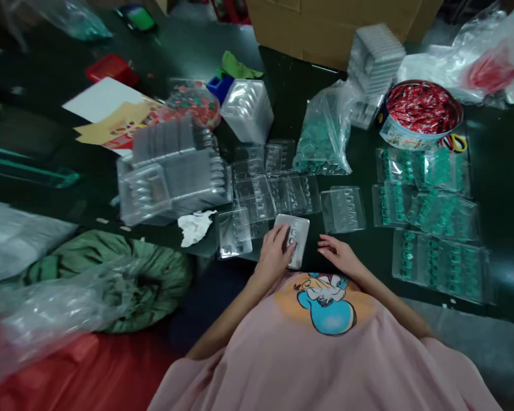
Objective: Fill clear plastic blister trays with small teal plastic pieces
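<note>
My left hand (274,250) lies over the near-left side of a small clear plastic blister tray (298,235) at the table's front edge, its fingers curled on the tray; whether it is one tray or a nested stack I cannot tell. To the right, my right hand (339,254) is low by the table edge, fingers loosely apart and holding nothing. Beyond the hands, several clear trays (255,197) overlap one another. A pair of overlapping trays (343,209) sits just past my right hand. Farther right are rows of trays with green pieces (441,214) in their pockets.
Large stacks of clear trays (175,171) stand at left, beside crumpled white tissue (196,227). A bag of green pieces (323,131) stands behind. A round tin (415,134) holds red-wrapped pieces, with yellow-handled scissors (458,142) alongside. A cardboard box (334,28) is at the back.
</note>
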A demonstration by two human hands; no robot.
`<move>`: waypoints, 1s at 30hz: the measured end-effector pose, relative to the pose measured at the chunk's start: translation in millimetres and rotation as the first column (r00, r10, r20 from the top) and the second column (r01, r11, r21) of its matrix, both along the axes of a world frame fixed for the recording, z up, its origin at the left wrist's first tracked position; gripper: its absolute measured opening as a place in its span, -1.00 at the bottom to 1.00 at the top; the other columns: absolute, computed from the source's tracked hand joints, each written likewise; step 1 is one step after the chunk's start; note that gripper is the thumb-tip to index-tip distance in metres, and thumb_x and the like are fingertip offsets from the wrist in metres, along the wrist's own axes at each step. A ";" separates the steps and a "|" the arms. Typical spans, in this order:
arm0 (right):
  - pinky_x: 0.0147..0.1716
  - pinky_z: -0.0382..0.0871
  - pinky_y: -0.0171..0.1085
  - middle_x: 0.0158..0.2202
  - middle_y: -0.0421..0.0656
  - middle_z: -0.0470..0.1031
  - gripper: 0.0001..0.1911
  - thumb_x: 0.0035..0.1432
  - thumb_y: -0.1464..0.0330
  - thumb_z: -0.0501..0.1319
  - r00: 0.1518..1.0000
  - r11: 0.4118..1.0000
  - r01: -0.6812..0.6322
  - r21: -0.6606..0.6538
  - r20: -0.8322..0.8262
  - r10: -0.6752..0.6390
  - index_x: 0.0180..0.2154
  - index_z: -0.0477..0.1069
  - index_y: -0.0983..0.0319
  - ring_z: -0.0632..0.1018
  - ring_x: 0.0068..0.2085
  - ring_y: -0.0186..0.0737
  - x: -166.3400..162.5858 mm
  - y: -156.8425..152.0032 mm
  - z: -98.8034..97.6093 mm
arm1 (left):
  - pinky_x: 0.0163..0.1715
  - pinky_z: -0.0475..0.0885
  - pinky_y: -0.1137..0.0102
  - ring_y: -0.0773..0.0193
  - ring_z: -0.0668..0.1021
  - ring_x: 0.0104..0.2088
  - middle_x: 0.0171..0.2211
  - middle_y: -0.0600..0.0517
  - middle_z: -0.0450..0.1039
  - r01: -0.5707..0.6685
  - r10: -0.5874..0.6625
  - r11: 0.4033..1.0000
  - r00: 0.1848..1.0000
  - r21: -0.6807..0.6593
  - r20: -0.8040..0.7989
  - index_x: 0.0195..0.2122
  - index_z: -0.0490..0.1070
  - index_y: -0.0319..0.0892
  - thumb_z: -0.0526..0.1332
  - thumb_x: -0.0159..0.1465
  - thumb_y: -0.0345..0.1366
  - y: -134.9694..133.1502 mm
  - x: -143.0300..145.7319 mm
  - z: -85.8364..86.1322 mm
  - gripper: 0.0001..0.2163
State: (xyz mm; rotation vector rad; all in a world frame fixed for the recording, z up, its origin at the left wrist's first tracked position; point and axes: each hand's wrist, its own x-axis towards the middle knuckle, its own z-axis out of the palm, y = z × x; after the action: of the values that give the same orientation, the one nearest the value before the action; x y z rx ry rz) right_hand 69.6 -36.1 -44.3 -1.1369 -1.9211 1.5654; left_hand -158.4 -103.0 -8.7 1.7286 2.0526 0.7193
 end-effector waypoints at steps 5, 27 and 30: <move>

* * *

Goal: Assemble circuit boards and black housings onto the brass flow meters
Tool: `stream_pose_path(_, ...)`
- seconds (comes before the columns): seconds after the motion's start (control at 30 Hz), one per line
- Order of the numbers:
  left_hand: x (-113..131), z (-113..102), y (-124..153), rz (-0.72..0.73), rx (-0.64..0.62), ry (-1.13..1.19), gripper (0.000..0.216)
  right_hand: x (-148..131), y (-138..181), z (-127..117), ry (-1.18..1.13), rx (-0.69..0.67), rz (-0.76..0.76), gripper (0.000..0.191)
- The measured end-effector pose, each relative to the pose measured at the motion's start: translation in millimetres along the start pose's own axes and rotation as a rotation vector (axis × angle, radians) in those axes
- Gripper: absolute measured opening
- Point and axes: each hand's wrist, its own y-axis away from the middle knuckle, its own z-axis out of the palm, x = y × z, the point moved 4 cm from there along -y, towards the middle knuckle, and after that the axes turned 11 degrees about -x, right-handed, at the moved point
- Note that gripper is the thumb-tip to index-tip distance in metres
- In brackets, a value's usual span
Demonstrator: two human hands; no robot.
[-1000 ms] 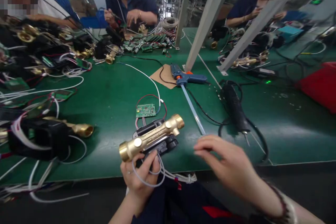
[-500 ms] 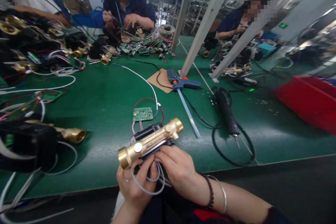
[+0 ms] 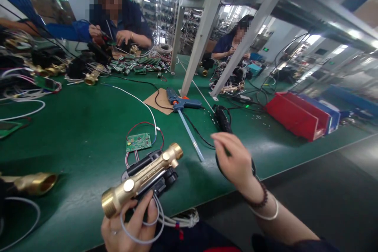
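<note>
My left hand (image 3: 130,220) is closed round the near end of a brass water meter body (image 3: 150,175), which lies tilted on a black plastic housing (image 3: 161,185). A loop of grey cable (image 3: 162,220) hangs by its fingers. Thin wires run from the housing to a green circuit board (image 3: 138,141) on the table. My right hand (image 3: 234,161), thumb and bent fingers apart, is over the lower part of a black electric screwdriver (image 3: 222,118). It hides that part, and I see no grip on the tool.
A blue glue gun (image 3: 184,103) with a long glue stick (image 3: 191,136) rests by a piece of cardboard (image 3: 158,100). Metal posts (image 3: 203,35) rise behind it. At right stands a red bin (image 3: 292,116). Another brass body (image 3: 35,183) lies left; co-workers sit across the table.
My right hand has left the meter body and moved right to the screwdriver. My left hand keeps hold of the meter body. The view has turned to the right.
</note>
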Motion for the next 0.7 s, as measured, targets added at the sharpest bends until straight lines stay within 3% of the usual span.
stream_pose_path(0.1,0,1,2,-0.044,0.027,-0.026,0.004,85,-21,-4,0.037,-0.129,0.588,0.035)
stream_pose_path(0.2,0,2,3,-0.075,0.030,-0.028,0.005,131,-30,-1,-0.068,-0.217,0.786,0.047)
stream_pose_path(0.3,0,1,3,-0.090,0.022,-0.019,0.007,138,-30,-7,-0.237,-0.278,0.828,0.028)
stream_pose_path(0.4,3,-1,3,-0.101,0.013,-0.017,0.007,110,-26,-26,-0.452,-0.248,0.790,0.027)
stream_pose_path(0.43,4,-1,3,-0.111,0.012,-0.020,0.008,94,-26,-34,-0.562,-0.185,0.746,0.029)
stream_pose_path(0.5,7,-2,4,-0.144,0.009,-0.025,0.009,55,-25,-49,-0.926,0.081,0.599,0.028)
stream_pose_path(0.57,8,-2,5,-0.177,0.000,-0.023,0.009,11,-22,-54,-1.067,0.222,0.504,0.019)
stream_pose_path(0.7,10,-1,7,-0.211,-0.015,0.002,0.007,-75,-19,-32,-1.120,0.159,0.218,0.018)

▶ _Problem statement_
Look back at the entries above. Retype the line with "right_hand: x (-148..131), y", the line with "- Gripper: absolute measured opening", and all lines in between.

▶ _Task answer_
  right_hand: x (-148..131), y (-138..181), z (-127..117), ry (-1.18..1.13), rx (-0.69..0.67), rz (-0.76..0.76), gripper (0.000..0.191)
- The measured end-effector pose, each relative to the pose measured at the motion's start: translation in millimetres along the start pose's own axes and rotation as a rotation vector (axis × angle, radians) in those axes
- Gripper: absolute measured opening

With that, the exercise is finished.